Assigned task: Review the material and extract every line in which the word "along" occurs.
-------- Raw data
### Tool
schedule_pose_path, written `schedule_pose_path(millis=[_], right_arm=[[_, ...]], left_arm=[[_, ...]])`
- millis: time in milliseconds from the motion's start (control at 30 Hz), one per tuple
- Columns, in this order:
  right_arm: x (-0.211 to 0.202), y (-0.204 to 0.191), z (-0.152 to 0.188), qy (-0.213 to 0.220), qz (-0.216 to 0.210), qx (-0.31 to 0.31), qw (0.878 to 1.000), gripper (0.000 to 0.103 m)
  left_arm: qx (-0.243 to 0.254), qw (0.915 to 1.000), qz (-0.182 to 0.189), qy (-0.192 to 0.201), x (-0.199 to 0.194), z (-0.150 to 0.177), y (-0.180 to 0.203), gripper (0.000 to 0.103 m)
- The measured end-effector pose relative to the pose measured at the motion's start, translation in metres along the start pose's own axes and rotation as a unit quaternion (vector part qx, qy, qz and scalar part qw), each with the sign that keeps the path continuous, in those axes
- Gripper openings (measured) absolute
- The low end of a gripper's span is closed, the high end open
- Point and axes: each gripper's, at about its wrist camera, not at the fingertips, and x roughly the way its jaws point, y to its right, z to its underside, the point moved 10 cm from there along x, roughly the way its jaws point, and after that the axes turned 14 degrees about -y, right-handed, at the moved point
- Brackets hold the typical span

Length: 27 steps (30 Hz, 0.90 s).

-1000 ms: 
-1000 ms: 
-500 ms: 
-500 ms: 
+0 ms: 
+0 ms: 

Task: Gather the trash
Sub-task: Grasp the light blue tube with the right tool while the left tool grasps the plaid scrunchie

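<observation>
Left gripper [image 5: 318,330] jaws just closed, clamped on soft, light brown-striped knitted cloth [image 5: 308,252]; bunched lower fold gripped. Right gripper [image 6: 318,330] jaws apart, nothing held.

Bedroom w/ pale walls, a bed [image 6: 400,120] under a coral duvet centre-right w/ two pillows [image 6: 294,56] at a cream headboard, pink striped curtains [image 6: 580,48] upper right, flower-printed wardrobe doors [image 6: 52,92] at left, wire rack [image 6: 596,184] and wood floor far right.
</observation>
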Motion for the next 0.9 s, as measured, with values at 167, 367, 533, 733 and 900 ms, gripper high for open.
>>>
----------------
Task result:
- The measured end-effector pose relative to the pose measured at the motion's start, translation in metres along the start pose's own axes and rotation as a unit quaternion (vector part qx, qy, qz and scalar part qw), each with the sign that keeps the path continuous, in those axes
- Point and axes: each gripper's, at about its wrist camera, not at the fingertips, and x roughly the way its jaws point, y to its right, z to its underside, the point moved 10 cm from there along x, roughly the way its jaws point, and after that the axes turned 14 degrees about -y, right-handed, at the moved point

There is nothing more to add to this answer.